These simple sacred words of the beloved apostle, how they stir our hearts! Saint John, likened to the eagle, for the sublimity of his doctrine concerning the great mysteries known to man only through Divine revelation in the Church of Christ; Saint John, the seer of Apocalyptic visions concerning the future of the Church; Saint John, [who] leaned on our Lord’s breast when the treachery of Judas, and of Judas-like men was heavy on his spirit; Saint John, to whom the mother of Jesus was given by her Son at that supreme moment of His passion; Saint John, who was so much, and had seen so much - what is the sum of the doctrine he preaches with so much earnestness and frequency? Nothing difficult to understand, nothing hard to practise, for the princely spirit of simple truth and love, nothing that needs or provokes discussion – “that we love one another, as he has given commanded unto us.” And then, that there be no mistake, no self-deceit, no resting in mere impulse and warm feeling, he shows, in those simple, keen, luminous words that we have just recalled to your memory, how we may know the truth about ourselves, whether we are genuine Christian men, or wordy, self-deceived deceivers. “He that loves not his brother whom he sees, how can he love God whom he sees not?” What a changed world this would be, Dearly Beloved, if men would be guided by such a rule and motive as is here implied!

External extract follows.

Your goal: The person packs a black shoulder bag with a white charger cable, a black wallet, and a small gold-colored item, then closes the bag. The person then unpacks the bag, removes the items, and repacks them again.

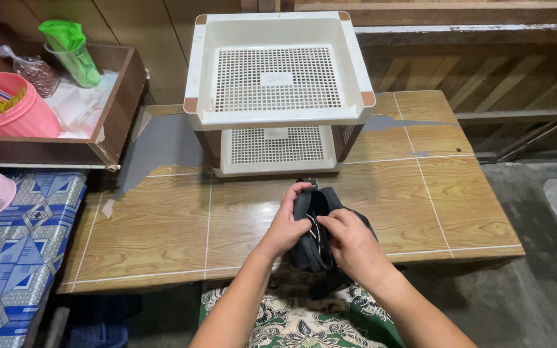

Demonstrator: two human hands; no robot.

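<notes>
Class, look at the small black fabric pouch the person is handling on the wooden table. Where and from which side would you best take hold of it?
Probably grip the small black fabric pouch by its upper rim, from the left, as the left hand does. It stands on edge on the wooden table, so that rim is exposed, and the right hand stays free at the opening.

Both my forearms come up from the bottom of the view and angle in toward each other, bare to the elbows. My left hand [288, 222] is curled, fingers hooked over the top, thumb tucked inward. My right hand [349, 241] sits just beside it, back facing up, fingers bent and pinching inward toward the left thumb. Wrists close together.
</notes>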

Dearly beloved, I have suggested so far the uses that may be made of our calamities, or of those of our friends and neighbours, as a matter of examination and self-abasement for Lent; but I have now to ask for the fruits of your faith, the alms that will give wings to your prayers. And I ask with some confidence that you will be generous in aiding those who are now suffering so heavily. I cannot here give you details of the loss and wretchedness which so many, in the inscrutable providence of God, are enduring, but it is unnecessary, for the public prints have informed you, and they are a matter of common sympathy and conversation. And what you have done before fills me with thankfulness and hope : you have given your money freely to relieve distress throughout the world. England, Ireland, France, India, all have been helped and comforted by your Christian devotion, true devotion of Saint John’s kind, the love of God that is seen in the love of your brethren. You will not fail, nor shame me now, you will again honour your Catholic name and faith. The cry of distress comes now from distant Donegal, or Lancashire, or Hindustan, but from near homes, the familiar names of Camden and Maitland. When the arms of your charity have reached to the extremities of the world, they must not be paralysed here, at what is to you a centre.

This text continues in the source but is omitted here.